EXERCISE DIRECTIONS: Please restate each entry below, word for word.

*** RECORDS PROVIDED

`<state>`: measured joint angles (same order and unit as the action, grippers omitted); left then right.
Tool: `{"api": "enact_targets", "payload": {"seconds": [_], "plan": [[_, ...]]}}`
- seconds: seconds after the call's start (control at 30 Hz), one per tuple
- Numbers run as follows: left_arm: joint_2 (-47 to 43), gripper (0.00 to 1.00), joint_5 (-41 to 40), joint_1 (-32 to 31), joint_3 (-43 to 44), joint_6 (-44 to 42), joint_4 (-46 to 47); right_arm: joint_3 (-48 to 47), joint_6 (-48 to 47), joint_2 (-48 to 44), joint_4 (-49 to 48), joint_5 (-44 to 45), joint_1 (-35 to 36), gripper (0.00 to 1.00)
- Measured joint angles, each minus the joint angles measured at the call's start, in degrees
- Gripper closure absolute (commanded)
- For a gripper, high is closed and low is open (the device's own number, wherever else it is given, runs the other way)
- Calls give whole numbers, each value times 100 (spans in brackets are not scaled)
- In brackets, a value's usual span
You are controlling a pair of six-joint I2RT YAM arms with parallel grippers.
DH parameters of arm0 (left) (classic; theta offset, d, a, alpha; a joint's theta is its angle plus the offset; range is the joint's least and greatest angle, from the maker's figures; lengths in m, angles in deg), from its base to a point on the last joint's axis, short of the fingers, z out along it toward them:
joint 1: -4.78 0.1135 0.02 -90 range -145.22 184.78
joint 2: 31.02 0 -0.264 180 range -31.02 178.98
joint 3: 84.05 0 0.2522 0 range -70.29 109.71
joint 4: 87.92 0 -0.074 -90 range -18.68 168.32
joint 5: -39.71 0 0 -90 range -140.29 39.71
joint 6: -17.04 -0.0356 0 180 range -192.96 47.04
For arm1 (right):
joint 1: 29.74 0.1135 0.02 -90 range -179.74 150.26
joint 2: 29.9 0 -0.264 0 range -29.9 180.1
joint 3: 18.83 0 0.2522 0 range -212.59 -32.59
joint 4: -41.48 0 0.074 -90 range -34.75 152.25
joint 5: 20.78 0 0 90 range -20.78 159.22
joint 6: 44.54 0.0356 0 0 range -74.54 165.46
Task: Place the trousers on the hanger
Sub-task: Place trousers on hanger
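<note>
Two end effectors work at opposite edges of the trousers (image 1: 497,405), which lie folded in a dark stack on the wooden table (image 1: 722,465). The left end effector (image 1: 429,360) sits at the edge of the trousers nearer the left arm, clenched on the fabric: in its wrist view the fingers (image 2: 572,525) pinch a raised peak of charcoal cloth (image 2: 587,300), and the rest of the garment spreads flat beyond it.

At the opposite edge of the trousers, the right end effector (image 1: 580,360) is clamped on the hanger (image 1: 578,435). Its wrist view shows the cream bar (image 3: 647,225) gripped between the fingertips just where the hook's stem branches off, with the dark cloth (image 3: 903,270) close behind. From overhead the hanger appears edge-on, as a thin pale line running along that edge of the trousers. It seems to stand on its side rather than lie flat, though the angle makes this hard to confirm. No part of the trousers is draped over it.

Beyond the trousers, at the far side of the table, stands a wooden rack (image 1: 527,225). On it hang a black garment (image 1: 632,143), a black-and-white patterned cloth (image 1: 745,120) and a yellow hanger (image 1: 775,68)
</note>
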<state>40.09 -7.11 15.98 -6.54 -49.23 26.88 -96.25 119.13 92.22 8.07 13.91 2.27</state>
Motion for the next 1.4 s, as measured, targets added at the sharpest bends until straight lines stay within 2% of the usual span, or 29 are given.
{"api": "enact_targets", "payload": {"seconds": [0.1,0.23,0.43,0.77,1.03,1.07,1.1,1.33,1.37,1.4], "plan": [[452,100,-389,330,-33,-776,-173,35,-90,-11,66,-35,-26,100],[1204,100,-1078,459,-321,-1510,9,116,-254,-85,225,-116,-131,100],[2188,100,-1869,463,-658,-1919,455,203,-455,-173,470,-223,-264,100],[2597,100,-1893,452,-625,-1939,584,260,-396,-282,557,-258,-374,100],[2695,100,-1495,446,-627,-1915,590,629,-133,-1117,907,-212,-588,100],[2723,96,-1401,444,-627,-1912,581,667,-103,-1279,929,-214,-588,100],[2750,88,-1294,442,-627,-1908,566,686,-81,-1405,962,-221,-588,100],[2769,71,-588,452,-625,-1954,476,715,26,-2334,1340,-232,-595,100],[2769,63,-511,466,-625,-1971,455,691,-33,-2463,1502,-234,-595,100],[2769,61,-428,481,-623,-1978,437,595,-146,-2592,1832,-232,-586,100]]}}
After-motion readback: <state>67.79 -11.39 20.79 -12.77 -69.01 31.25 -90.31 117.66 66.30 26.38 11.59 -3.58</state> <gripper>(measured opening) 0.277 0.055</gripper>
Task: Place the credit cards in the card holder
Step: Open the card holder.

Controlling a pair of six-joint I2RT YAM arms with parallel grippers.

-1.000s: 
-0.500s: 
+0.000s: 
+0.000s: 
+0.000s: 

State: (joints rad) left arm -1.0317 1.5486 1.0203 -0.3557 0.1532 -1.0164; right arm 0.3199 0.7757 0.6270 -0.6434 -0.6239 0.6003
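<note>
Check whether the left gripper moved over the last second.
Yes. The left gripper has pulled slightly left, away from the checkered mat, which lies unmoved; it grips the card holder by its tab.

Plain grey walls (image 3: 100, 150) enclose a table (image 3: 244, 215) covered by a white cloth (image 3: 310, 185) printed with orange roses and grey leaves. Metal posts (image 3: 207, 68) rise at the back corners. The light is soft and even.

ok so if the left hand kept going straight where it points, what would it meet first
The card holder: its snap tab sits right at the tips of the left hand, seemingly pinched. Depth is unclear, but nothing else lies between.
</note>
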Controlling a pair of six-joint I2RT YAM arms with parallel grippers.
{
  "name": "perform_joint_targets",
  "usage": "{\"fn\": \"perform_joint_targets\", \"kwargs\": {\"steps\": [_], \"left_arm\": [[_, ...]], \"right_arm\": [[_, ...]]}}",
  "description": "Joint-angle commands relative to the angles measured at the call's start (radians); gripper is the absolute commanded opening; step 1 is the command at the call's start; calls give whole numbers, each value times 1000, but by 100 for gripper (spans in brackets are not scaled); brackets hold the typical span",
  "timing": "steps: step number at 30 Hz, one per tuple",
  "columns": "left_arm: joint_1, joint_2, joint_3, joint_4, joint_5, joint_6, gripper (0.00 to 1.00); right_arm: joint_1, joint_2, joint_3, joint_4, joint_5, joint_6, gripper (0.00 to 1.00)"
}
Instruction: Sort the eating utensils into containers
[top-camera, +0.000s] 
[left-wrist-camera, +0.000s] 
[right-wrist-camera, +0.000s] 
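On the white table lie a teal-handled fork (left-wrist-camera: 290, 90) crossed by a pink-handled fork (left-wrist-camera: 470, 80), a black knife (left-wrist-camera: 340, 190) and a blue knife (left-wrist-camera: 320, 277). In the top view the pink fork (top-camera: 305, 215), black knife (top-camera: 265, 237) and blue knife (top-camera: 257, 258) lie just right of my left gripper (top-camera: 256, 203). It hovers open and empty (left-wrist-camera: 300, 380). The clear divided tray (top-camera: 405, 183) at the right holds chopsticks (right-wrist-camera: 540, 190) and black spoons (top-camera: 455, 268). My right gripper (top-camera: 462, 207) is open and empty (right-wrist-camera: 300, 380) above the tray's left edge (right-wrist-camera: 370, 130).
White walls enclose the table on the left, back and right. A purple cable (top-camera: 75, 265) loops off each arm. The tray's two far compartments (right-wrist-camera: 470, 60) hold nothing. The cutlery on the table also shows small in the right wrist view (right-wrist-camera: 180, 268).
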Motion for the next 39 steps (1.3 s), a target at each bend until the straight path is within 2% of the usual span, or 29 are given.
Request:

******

RESULT OF THE TASK:
`<state>`: measured joint angles (same order and unit as the action, grippers omitted); left then right.
Tool: `{"api": "enact_targets", "payload": {"seconds": [_], "plan": [[_, ...]]}}`
- seconds: seconds after the call's start (control at 30 Hz), one per tuple
- Numbers run as follows: left_arm: joint_2 (-47 to 43), gripper (0.00 to 1.00), joint_5 (-41 to 40), joint_1 (-32 to 31), joint_3 (-43 to 44), joint_6 (-44 to 42), joint_4 (-46 to 47); right_arm: joint_3 (-48 to 47), joint_6 (-48 to 47), joint_2 (-48 to 44), joint_4 (-49 to 48), joint_5 (-44 to 45), joint_1 (-35 to 36), gripper (0.00 to 1.00)
- Measured joint angles, each minus the joint angles measured at the call's start, in degrees
- Gripper closure absolute (commanded)
- For a gripper, high is closed and low is open (the device's own number, wherever else it is given, runs the other way)
- Calls give whole numbers, each value times 100 (spans in brackets are not scaled)
- In brackets, a value's usual span
You are controlling a pair of six-joint I2RT YAM arms with parallel grippers.
DH parameters of arm0 (left) (classic; theta offset, d, a, alpha; a joint's theta is its angle plus the offset; range is the joint's least and greatest angle, from the maker's figures; lengths in m, angles in deg), from its base to a point on the last joint's axis, short of the fingers, z out along it toward them:
joint 1: -4.78 0.1135 0.02 -90 range -145.22 184.78
joint 2: 31.02 0 -0.264 180 range -31.02 178.98
joint 3: 84.05 0 0.2522 0 range -70.29 109.71
joint 4: 87.92 0 -0.074 -90 range -18.68 168.32
joint 5: -39.71 0 0 -90 range -140.29 39.71
joint 6: -17.04 -0.0356 0 180 range -192.96 47.04
For arm1 (right):
joint 1: 29.74 0.1135 0.02 -90 range -179.74 150.26
joint 2: 29.9 0 -0.264 0 range -29.9 180.1
joint 3: 18.83 0 0.2522 0 range -212.59 -32.59
joint 4: -41.48 0 0.074 -90 range -34.75 152.25
joint 5: 20.78 0 0 90 range -20.78 159.22
joint 6: 44.54 0.0356 0 0 range -74.54 165.46
Task: Place the trousers on the hanger
Sub-task: Place trousers on hanger
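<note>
Two end effectors work at opposite edges of the trousers (image 1: 497,405), which lie folded in a dark stack on the wooden table (image 1: 722,465). The left end effector (image 1: 429,360) sits at the edge of the trousers nearer the left arm, clenched on the fabric: in its wrist view the fingers (image 2: 572,525) pinch a raised peak of charcoal cloth (image 2: 587,300), and the rest of the garment spreads flat beyond it.

At the opposite edge of the trousers, the right end effector (image 1: 580,360) is clamped on the hanger (image 1: 578,435). Its wrist view shows the cream bar (image 3: 647,225) gripped between the fingertips just where the hook's stem branches off, with the dark cloth (image 3: 903,270) close behind. From overhead the hanger appears edge-on, as a thin pale line running along that edge of the trousers. It seems to stand on its side rather than lie flat, though the angle makes this hard to confirm. No part of the trousers is draped over it.

Beyond the trousers, at the far side of the table, stands a wooden rack (image 1: 527,225). On it hang a black garment (image 1: 632,143), a black-and-white patterned cloth (image 1: 745,120) and a yellow hanger (image 1: 775,68)
</note>
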<state>40.09 -7.11 15.98 -6.54 -49.23 26.88 -96.25 119.13 92.22 8.07 13.91 2.27</state>
Motion for the next 1.4 s, as measured, targets added at the sharpest bends until straight lines stay within 2% of the usual span, or 29 are given.
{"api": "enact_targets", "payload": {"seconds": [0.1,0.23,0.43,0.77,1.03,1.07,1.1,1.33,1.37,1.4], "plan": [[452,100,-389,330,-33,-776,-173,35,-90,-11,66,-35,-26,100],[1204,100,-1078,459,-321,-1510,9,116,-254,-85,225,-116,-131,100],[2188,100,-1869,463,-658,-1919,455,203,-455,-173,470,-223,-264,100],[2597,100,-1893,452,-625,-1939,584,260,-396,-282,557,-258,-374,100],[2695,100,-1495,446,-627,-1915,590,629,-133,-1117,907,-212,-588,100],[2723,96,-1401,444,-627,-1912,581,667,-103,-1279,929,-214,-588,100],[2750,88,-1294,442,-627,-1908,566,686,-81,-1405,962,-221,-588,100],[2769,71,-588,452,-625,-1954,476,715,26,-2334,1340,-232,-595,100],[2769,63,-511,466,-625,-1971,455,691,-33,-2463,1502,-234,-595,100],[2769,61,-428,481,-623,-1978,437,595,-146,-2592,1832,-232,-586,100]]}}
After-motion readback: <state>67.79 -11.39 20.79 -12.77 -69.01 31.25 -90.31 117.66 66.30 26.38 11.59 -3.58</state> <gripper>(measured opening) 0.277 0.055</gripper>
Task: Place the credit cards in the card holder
Step: Open the card holder.

Controlling a pair of six-joint I2RT YAM arms with parallel grippers.

-1.000s: 
-0.500s: 
+0.000s: 
+0.000s: 
+0.000s: 

State: (joints rad) left arm -1.0317 1.5486 1.0203 -0.3557 0.1532 -1.0164; right arm 0.3199 0.7757 0.6270 -0.6434 -0.6239 0.6003
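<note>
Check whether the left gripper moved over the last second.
Yes. The left gripper has pulled slightly left, away from the checkered mat, which lies unmoved; it grips the card holder by its tab.

Plain grey walls (image 3: 100, 150) enclose a table (image 3: 244, 215) covered by a white cloth (image 3: 310, 185) printed with orange roses and grey leaves. Metal posts (image 3: 207, 68) rise at the back corners. The light is soft and even.

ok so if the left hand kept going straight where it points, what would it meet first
The card holder: its snap tab sits right at the tips of the left hand, seemingly pinched. Depth is unclear, but nothing else lies between.
</note>
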Controlling a pair of six-joint I2RT YAM arms with parallel grippers.
{
  "name": "perform_joint_targets",
  "usage": "{\"fn\": \"perform_joint_targets\", \"kwargs\": {\"steps\": [_], \"left_arm\": [[_, ...]], \"right_arm\": [[_, ...]]}}",
  "description": "Joint-angle commands relative to the angles measured at the call's start (radians); gripper is the absolute commanded opening; step 1 is the command at the call's start; calls give whole numbers, each value times 1000, but by 100 for gripper (spans in brackets are not scaled); brackets hold the typical span",
  "timing": "steps: step number at 30 Hz, one per tuple",
  "columns": "left_arm: joint_1, joint_2, joint_3, joint_4, joint_5, joint_6, gripper (0.00 to 1.00); right_arm: joint_1, joint_2, joint_3, joint_4, joint_5, joint_6, gripper (0.00 to 1.00)"
}
Instruction: Sort the eating utensils into containers
[top-camera, +0.000s] 
[left-wrist-camera, +0.000s] 
[right-wrist-camera, +0.000s] 
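On the white table lie a teal-handled fork (left-wrist-camera: 290, 90) crossed by a pink-handled fork (left-wrist-camera: 470, 80), a black knife (left-wrist-camera: 340, 190) and a blue knife (left-wrist-camera: 320, 277). In the top view the pink fork (top-camera: 305, 215), black knife (top-camera: 265, 237) and blue knife (top-camera: 257, 258) lie just right of my left gripper (top-camera: 256, 203). It hovers open and empty (left-wrist-camera: 300, 380). The clear divided tray (top-camera: 405, 183) at the right holds chopsticks (right-wrist-camera: 540, 190) and black spoons (top-camera: 455, 268). My right gripper (top-camera: 462, 207) is open and empty (right-wrist-camera: 300, 380) above the tray's left edge (right-wrist-camera: 370, 130).
White walls enclose the table on the left, back and right. A purple cable (top-camera: 75, 265) loops off each arm. The tray's two far compartments (right-wrist-camera: 470, 60) hold nothing. The cutlery on the table also shows small in the right wrist view (right-wrist-camera: 180, 268).
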Motion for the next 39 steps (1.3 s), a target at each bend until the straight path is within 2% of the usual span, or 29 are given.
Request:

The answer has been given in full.